Avibase
- Website type: Taxonomic database
- Available in: 104 languages
- Creator: Denis Lepage
- Website: avibase.bsc-eoc.org
- Launched: 2003
- Current status: Active

= Avibase =

Taxonomic database for birds

Avibase is an online taxonomic database that organizes bird taxonomic and distribution data globally. The database relies on the notion of taxonomic concepts rather than taxonomic names. Avibase incorporates and organizes taxonomic data from the main avian taxonomic publishers (The Clements Checklist of Birds of the World, Handbook of the Birds of the World, BirdLife International, IOC Checklist and the Howard and Moore Complete Checklist of the Birds of the World) and other regional sources (e.g. all editions of the American Ornithological Society Checklist of North American Birds since 1886). Taxonomic concepts in over 230 different taxonomic sources have been mapped and cross-referenced to Avibase concepts.

The website also offers checklists for more than 20,000 geographic regions of the world, species pages with taxonomic information and synonyms, and tools for observers to maintain their own sightings and obtain reports, such as a map showing countries or eBird hotspots with target species.

==History and purpose==

Avibase was created and is maintained by Denis Lepage, currently senior director, data science and technology at Birds Canada. The data contained in Avibase has been gathered starting around 1991. The Avibase website was launched in June 2003 and has been hosted by Birds Canada (formerly Bird Studies Canada) since its inception.

==Features==

Taxonomic concepts. The database is organized primarily around a table of unique taxonomic concepts. A taxonomic concept is a way of grouping similar taxa together in a database in a more flexible way as compared to specific species names. Each concept represents a unique biological circumscription and has been assigned a unique alphanumeric ID called Avibase ID. Avibase IDs allow the tracking of congruent taxonomic concepts among publication sources. There are approximately 58,000 unique taxonomic concepts described in Avibase. These include concepts traditionally recognized as species and subspecies, but also other taxonomic groupings (subspecies groups), various alternative taxonomic treatments recognized historically, and other concepts representing hybrids, color morphs and invalid or dubious forms.

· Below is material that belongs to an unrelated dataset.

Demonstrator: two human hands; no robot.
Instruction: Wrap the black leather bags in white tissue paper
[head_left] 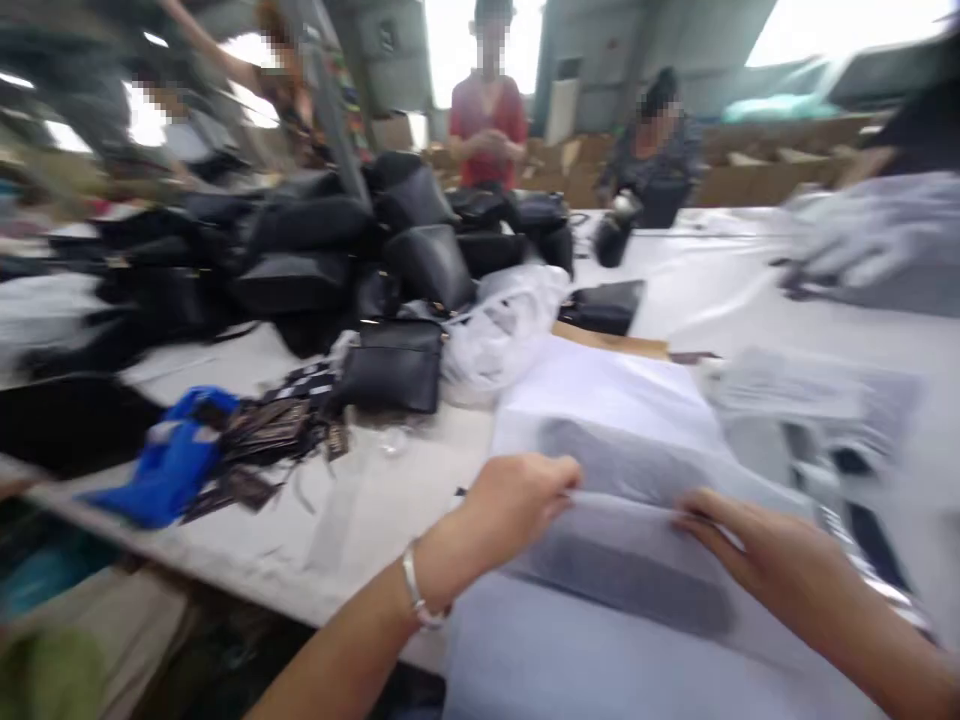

Nomenclature data. Each scientific name is described to include citation data and the name associated with the original description. Approximately 87,000 scientific names have been recorded in Avibase, and various types of synonyms are also available.

Regional species checklists are available for more than 20,000 regions of the world. This includes all countries, territories and dependencies, and most regions defined in the GADM subnational layers such as provinces, states, prefectures, counties, departments, municipalities and districts (GADM levels 1 and 2), as well as over 2,500 islands. Regional checklists are available in several taxonomic formats and can incorporate common names in a variety of languages. Data for regional checklists originates from multiple of sources, such as the eBird EBD dataset and forums such as the Facebook Global Rare Bird Alert.

Common names and synonyms are available in 271 different languages and regional variants, and there are 21 languages that have a coverage greater than 85% of species with a known common name.

MyAvibase, launched in 2013, provides free tools for users to maintain their life lists and generate reports that are focused on finding target species that the observer has not yet seen, or general regional statistics (e.g. total number of species by country).